The paper goes on to characterize the individual as “a crazy man stripped naked,” a “nude dude,” a “nude and nutty man,” and a “kook” who “ditched his clothes.”
“Loon” is the clear winner of this thesaurus showdown, and its vivid compactness deserves far greater headline currency–at least on the order of “slay.”
A federal judge refused to return “gas masks, fireworks and revolutionary tracts” to the Queens anarchist accused of using Twitter to direct rioters at the G-20 summit. The Post reports that “a pound of liquid mercury, a book called Manifesto of Rioting and caltrops–sharp objects used to puncture tires and hobble horses” were among the items found in a raid on Elliott Madison’s home. Madison maintains that the search was illegal.
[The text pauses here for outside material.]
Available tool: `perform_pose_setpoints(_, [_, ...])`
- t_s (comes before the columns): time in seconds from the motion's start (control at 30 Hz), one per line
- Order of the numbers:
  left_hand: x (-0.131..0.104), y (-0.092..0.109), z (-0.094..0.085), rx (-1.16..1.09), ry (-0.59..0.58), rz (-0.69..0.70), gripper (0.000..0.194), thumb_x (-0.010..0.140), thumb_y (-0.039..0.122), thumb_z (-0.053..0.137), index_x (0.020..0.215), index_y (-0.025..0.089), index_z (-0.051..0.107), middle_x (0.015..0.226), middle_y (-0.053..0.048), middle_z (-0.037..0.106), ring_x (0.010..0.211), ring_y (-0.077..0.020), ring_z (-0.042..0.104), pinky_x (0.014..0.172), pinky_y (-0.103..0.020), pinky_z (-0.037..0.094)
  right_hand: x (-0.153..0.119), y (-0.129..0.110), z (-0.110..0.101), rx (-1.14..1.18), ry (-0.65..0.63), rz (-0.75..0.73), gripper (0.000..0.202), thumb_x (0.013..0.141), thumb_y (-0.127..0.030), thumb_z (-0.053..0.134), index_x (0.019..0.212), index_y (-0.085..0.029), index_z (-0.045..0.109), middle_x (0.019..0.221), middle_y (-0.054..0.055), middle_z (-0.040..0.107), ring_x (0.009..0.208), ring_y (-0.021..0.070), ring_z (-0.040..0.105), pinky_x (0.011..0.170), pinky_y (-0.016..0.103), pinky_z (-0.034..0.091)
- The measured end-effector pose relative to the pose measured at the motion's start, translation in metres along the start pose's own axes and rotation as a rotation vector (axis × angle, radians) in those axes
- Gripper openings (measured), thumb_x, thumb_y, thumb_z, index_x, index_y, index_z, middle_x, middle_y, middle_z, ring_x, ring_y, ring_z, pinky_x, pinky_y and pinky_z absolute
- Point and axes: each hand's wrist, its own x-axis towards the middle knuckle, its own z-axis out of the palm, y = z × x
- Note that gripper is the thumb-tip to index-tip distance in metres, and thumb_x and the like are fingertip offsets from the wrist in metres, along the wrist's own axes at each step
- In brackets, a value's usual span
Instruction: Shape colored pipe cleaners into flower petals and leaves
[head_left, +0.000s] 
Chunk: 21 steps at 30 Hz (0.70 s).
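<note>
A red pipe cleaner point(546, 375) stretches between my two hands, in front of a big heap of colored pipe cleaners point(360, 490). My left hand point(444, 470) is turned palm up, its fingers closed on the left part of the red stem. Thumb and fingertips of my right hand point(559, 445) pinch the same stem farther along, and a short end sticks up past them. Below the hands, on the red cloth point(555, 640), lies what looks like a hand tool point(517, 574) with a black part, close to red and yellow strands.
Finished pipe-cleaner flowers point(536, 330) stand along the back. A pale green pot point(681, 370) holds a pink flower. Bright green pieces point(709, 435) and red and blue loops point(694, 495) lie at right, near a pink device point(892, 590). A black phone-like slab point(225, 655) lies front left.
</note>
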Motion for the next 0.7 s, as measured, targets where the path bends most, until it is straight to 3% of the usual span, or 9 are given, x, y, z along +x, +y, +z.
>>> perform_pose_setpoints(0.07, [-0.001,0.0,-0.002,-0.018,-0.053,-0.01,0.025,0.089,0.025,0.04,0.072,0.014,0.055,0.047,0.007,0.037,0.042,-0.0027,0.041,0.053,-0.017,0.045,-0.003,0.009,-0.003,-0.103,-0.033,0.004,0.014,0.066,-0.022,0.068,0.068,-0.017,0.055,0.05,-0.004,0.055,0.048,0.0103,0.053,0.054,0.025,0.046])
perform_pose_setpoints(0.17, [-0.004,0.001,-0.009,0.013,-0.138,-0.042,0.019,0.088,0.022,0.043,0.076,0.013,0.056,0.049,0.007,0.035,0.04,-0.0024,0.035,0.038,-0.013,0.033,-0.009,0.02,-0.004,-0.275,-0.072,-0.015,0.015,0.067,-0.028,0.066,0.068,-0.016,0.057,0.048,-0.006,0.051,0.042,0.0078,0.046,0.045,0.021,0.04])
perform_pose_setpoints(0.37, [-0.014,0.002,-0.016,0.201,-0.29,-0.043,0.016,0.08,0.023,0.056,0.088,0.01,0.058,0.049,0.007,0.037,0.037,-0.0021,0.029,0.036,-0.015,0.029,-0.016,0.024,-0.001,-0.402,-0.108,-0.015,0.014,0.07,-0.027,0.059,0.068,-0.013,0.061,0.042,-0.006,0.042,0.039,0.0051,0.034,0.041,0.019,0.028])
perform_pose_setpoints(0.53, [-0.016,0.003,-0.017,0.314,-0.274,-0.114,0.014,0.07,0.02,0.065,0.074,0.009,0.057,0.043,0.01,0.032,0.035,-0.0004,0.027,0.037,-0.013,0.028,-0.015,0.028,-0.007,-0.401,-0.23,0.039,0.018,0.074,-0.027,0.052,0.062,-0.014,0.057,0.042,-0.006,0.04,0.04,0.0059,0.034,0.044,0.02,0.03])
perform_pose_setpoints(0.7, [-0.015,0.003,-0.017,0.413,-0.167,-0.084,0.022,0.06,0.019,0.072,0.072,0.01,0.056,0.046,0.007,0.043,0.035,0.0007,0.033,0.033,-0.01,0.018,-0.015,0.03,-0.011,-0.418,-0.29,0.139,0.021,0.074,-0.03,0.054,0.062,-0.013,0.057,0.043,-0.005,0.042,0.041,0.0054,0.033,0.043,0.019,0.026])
And things apparently remained difficult for Marilyn and Dominic Carter upon their arrival in Kansas City. The NY1 anchor’s wife disappeared from the couple’s hotel room Sunday night, after a phone call to her daughter in which she seemed “under duress.” The police opened a missing-persons case before finding her the next day, about to board a flight to New York alone. “She stated that she was fine and she just wanted to get back to New York,” Kansas City Police Officer Darin Snapp told the Post.